[Dataset content]

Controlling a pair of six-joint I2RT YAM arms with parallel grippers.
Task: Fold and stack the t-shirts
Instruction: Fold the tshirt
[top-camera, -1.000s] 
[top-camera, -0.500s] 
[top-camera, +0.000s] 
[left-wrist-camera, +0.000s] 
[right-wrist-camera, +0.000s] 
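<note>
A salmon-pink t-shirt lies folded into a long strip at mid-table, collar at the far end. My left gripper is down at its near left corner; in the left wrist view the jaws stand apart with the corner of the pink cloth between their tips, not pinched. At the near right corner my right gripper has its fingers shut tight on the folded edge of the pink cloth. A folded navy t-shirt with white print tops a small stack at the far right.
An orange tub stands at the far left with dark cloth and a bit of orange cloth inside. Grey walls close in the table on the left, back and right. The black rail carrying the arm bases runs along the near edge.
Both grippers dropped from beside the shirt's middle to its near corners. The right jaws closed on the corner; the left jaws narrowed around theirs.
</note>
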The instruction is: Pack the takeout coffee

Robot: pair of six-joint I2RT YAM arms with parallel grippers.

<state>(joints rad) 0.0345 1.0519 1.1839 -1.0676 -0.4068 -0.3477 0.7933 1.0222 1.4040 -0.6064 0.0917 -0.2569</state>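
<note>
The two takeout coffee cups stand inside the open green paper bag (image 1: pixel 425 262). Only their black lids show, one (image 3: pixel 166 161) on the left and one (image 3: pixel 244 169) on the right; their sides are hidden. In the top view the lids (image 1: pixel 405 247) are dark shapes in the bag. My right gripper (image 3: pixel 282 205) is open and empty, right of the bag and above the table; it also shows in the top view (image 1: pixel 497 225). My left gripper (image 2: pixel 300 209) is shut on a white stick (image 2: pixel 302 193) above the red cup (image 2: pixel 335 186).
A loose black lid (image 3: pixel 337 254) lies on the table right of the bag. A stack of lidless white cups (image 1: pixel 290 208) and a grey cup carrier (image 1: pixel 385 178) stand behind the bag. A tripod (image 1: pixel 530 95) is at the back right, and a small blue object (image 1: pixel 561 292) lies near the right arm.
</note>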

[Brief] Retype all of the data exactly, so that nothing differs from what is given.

[Result for this task]
Controlling a pair of six-joint I2RT YAM arms with parallel grippers.
Task: Fold and stack the t-shirts
Instruction: Fold the tshirt
[top-camera, -1.000s] 
[top-camera, -0.500s] 
[top-camera, +0.000s] 
[left-wrist-camera, +0.000s] 
[right-wrist-camera, +0.000s] 
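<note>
A salmon-pink t-shirt lies folded into a long strip at mid-table, collar at the far end. My left gripper is down at its near left corner; in the left wrist view the jaws stand apart with the corner of the pink cloth between their tips, not pinched. At the near right corner my right gripper has its fingers shut tight on the folded edge of the pink cloth. A folded navy t-shirt with white print tops a small stack at the far right.
An orange tub stands at the far left with dark cloth and a bit of orange cloth inside. Grey walls close in the table on the left, back and right. The black rail carrying the arm bases runs along the near edge.
Both grippers dropped from beside the shirt's middle to its near corners. The right jaws closed on the corner; the left jaws narrowed around theirs.
</note>
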The instruction is: Pack the takeout coffee

Robot: pair of six-joint I2RT YAM arms with parallel grippers.

<state>(joints rad) 0.0345 1.0519 1.1839 -1.0676 -0.4068 -0.3477 0.7933 1.0222 1.4040 -0.6064 0.0917 -0.2569</state>
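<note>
The two takeout coffee cups stand inside the open green paper bag (image 1: pixel 425 262). Only their black lids show, one (image 3: pixel 166 161) on the left and one (image 3: pixel 244 169) on the right; their sides are hidden. In the top view the lids (image 1: pixel 405 247) are dark shapes in the bag. My right gripper (image 3: pixel 282 205) is open and empty, right of the bag and above the table; it also shows in the top view (image 1: pixel 497 225). My left gripper (image 2: pixel 300 209) is shut on a white stick (image 2: pixel 302 193) above the red cup (image 2: pixel 335 186).
A loose black lid (image 3: pixel 337 254) lies on the table right of the bag. A stack of lidless white cups (image 1: pixel 290 208) and a grey cup carrier (image 1: pixel 385 178) stand behind the bag. A tripod (image 1: pixel 530 95) is at the back right, and a small blue object (image 1: pixel 561 292) lies near the right arm.
</note>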

There is nothing more to add to this answer.